Task to complete — Up to and including the line bearing "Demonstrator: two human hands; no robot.", output every line of the entries exactly as written, starting from the first; pictures stay out.

****************************************

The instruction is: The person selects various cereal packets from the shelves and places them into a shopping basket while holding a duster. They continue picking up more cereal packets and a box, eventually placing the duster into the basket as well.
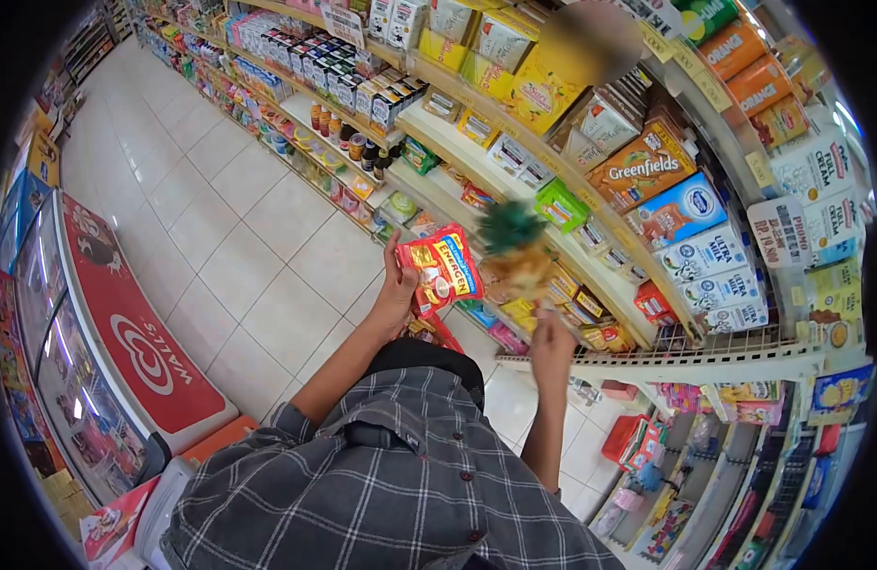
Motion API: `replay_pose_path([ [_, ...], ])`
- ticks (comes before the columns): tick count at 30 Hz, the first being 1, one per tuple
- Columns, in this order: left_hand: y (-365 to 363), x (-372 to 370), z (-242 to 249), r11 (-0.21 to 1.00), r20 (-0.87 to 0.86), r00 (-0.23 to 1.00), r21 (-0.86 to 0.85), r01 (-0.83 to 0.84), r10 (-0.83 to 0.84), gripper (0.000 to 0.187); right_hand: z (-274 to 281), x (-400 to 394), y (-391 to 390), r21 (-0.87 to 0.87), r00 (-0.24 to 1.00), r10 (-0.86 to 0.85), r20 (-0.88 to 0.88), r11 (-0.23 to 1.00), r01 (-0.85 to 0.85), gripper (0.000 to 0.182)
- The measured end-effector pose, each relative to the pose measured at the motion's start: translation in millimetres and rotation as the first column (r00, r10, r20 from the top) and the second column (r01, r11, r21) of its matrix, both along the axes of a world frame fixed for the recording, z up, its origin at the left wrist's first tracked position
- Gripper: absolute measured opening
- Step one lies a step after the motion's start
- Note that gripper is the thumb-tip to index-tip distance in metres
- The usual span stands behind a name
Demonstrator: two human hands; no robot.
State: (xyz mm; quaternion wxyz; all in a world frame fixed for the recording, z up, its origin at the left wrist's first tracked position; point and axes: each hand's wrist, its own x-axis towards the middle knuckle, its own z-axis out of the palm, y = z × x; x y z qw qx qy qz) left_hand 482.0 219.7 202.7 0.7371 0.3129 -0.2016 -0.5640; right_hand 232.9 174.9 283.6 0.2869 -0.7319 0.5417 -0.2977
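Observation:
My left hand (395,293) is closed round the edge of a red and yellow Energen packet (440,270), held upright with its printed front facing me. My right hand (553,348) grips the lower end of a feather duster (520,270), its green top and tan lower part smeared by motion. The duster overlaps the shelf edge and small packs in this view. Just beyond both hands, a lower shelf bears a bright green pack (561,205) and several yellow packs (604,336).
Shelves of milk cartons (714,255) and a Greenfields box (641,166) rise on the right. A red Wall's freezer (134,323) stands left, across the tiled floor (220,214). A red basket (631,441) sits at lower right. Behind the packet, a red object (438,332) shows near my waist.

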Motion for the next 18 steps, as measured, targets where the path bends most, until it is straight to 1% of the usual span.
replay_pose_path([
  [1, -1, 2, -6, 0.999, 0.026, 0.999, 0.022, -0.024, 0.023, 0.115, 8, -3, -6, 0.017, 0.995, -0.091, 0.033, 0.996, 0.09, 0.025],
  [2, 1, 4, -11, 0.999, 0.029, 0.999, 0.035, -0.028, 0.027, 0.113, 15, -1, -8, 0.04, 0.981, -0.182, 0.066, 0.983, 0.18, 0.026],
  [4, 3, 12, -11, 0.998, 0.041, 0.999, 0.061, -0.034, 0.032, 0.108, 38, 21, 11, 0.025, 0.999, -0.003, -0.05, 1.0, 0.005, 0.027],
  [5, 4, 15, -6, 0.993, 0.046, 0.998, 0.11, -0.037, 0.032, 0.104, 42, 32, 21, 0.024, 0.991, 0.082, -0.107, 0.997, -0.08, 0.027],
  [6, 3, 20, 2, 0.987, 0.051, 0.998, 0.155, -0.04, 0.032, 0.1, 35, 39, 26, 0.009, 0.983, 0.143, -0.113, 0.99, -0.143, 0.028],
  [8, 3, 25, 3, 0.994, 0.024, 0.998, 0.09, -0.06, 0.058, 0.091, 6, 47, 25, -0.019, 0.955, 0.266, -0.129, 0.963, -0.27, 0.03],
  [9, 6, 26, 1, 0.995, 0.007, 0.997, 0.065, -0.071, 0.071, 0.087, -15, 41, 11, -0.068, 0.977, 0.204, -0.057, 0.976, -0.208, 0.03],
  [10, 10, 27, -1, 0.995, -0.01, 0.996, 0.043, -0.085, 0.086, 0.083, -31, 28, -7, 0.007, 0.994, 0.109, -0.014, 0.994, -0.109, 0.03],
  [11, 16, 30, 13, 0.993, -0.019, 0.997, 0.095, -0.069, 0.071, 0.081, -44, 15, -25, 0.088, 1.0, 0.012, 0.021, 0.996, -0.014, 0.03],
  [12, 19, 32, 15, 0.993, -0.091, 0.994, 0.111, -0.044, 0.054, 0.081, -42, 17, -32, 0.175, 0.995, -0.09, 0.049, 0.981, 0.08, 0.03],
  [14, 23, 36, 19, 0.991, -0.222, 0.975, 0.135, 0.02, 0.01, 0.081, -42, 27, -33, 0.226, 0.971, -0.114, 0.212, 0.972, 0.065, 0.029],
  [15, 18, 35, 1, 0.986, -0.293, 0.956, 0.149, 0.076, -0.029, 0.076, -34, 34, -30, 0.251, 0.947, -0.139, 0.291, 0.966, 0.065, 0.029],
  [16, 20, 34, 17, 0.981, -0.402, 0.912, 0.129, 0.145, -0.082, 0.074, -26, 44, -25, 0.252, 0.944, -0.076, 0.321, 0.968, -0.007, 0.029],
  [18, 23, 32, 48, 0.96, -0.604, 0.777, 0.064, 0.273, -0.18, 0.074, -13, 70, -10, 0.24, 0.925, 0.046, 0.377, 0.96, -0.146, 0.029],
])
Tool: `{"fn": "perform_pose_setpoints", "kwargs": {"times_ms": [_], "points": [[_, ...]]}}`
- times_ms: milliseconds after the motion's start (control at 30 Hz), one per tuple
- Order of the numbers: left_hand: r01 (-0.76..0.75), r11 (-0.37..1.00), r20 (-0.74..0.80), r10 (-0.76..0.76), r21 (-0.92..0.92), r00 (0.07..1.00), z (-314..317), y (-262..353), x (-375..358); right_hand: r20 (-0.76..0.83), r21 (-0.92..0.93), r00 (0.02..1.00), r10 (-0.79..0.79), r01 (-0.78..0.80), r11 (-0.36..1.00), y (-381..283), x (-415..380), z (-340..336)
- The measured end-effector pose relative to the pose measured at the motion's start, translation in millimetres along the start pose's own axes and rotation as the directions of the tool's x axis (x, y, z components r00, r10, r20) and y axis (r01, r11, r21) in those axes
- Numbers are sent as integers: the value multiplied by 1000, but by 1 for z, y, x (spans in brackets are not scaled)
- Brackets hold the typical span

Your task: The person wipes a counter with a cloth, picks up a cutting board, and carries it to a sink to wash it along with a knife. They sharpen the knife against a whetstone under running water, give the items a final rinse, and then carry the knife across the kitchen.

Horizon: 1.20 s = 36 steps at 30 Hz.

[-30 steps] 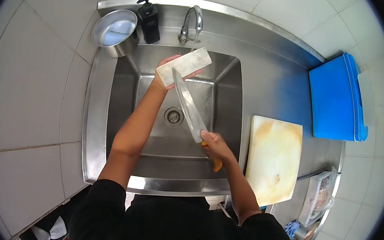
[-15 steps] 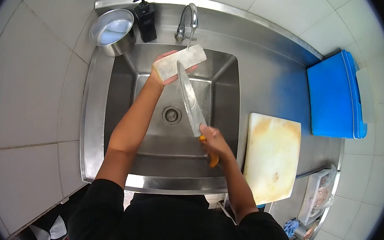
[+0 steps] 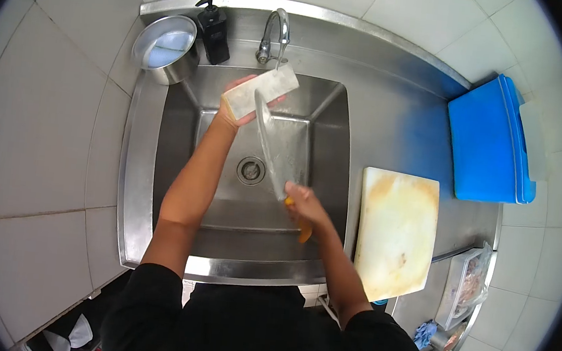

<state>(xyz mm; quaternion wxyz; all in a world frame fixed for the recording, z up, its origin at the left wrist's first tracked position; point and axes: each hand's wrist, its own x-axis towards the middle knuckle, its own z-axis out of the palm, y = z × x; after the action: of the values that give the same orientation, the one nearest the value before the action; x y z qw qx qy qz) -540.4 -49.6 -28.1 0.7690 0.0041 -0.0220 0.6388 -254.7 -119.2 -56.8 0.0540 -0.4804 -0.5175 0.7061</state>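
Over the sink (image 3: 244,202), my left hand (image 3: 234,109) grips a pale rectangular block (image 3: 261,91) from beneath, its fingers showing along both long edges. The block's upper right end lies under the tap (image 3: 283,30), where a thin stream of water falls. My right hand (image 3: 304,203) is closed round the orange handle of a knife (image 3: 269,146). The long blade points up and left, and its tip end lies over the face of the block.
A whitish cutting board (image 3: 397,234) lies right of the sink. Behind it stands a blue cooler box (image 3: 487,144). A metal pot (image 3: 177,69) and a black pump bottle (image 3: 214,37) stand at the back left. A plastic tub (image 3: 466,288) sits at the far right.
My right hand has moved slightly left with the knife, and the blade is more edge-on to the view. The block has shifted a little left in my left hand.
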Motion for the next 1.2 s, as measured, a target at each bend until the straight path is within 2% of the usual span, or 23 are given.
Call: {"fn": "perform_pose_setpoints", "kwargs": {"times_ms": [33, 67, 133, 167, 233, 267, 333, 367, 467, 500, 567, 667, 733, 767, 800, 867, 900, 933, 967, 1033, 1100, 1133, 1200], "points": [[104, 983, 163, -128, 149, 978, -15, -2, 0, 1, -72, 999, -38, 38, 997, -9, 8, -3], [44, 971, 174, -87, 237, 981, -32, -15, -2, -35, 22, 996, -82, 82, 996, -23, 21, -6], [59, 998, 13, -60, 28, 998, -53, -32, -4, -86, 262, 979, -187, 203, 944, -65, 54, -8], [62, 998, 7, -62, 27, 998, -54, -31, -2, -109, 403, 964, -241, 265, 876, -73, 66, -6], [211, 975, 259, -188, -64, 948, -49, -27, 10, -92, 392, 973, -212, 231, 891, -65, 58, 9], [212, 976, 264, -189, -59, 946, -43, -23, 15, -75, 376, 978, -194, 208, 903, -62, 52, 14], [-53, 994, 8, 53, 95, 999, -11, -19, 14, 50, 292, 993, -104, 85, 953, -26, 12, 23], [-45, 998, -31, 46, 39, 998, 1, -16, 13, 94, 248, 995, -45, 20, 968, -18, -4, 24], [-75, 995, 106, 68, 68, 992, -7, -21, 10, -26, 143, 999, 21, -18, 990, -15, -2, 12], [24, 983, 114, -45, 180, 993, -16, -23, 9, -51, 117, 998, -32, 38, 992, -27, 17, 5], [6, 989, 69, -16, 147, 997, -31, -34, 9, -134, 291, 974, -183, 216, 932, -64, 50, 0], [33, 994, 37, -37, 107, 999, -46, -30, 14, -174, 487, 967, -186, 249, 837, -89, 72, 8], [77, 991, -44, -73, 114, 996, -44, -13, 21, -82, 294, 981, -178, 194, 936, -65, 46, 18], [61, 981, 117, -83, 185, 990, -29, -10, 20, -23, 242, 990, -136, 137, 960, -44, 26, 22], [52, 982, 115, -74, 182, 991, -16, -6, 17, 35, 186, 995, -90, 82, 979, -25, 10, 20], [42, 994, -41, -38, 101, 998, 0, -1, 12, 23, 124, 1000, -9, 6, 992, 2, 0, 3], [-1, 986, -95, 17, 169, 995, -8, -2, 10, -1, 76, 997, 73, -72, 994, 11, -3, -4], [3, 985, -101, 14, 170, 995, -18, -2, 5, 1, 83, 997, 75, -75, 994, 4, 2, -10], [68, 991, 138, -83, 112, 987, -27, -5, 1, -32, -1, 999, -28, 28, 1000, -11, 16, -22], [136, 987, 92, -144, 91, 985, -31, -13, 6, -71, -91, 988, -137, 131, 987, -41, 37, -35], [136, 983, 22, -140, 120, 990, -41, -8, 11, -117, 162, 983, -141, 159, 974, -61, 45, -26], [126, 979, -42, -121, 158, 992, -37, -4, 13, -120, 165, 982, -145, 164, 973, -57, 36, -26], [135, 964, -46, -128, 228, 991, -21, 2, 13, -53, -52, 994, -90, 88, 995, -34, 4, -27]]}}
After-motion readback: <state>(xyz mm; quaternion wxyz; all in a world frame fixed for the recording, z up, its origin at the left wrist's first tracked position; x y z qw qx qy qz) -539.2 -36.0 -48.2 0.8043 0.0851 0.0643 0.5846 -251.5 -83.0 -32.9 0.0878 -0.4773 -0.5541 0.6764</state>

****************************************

Answer to this exercise —
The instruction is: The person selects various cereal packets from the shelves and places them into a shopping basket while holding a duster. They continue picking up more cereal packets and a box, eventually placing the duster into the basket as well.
Motion API: `replay_pose_path([ [_, ...], ])`
- ticks (comes before the columns): tick count at 30 Hz, the first being 1, one per tuple
- Columns, in this order: left_hand: y (-365 to 363), x (-372 to 370), z (-242 to 249), r11 (-0.21 to 1.00), r20 (-0.87 to 0.86), r00 (-0.23 to 1.00), r21 (-0.86 to 0.85), r01 (-0.83 to 0.84), r10 (-0.83 to 0.84), gripper (0.000 to 0.187); right_hand: z (-274 to 281), x (-400 to 394), y (-391 to 390), r21 (-0.87 to 0.87), r00 (-0.24 to 1.00), r10 (-0.86 to 0.85), r20 (-0.88 to 0.88), r11 (-0.23 to 1.00), r01 (-0.85 to 0.85), gripper (0.000 to 0.182)
- The measured end-effector pose, each relative to the pose measured at the motion's start: translation in millimetres and rotation as the first column (r00, r10, r20 from the top) and the second column (r01, r11, r21) of its matrix, both along the axes of a world frame fixed for the recording, z up, its origin at the left wrist's first tracked position
- Gripper: absolute measured opening
- Step one lies a step after the motion's start
- Note that gripper is the thumb-tip to index-tip distance in metres
- The usual span stands behind a name
Demonstrator: two human hands; no robot.

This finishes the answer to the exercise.